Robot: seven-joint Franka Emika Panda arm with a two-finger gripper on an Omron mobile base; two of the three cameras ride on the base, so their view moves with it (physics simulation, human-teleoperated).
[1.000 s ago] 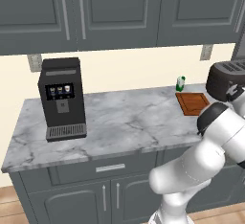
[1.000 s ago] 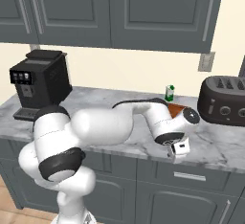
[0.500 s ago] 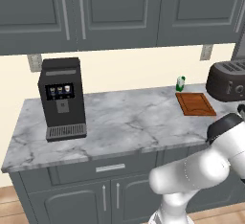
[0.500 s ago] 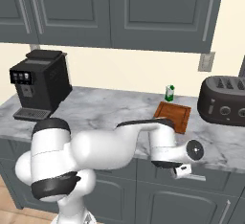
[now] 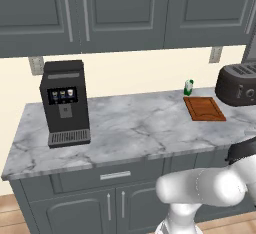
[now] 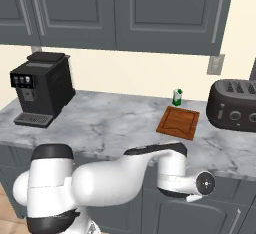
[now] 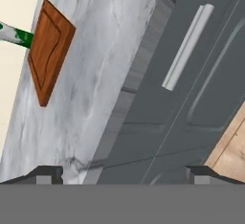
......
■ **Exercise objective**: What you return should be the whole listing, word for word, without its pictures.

■ **Response to the exercise**:
Robot: seven-joint Franka Emika Panda arm with a two-finger gripper on an Omron mobile base; two of the three cameras ride on the base, so their view moves with it (physics simulation, human-teleoperated).
[1.000 s ago] 
[1.000 s ago] 
[0.500 s ago] 
[0.500 s ago] 
[now] 
[now] 
[now] 

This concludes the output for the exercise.